◆ **INSTRUCTIONS FOR THE TASK**:
Go to the line that contains "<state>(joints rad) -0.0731" and extract it along with every line after it, exactly, through the end of the data below.

◆ **INPUT DATA**:
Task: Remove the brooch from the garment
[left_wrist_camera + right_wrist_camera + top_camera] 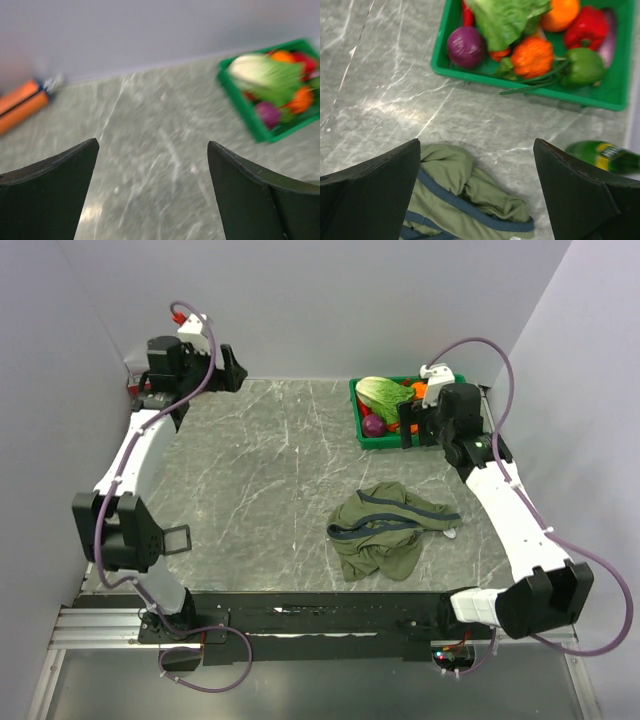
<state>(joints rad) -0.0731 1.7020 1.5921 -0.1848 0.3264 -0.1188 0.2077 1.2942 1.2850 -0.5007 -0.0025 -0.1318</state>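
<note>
The garment (385, 530) is seen crumpled into a loose heap, olive-green with navy trim running in bands across its folds; its chest print is not shown in any view. It is laid on the table (270, 470) right of centre, towards the near edge and just beside the right arm's forearm. The brooch (450, 534) is taken to be the tiny whitish speck at the heap's right edge, touching or just beside the cloth; its shape is too small to be made out. The right gripper (476, 142) is held above the far end of the heap with its fingers spread wide and nothing between them. The left gripper (152, 145) is held at the far left corner, well apart from the garment, its fingers likewise parted and empty. The table is covered in a grey, white-veined marble pattern. A green crate (530, 92) filled with vegetables is set at the far right, and a green bottle (600, 156) is laid near it. Orange tubes (20, 107) are found by the far left wall. The scene is enclosed by plain pale lilac-grey walls (300, 300).
</note>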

◆ **REPLY TO THE TASK**:
<state>(joints rad) -0.0731 1.7020 1.5921 -0.1848 0.3264 -0.1188 0.2077 1.2942 1.2850 -0.5007 -0.0025 -0.1318</state>
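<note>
The garment (385, 530) is seen crumpled into a loose heap, olive-green with navy trim running in bands across its folds; its chest print is not shown in any view. It is laid on the table (270, 470) right of centre, towards the near edge and just beside the right arm's forearm. The brooch (450, 534) is taken to be the tiny whitish speck at the heap's right edge, touching or just beside the cloth; its shape is too small to be made out. The right gripper (476, 142) is held above the far end of the heap with its fingers spread wide and nothing between them. The left gripper (152, 145) is held at the far left corner, well apart from the garment, its fingers likewise parted and empty. The table is covered in a grey, white-veined marble pattern. A green crate (530, 92) filled with vegetables is set at the far right, and a green bottle (600, 156) is laid near it. Orange tubes (20, 107) are found by the far left wall. The scene is enclosed by plain pale lilac-grey walls (300, 300).
</note>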

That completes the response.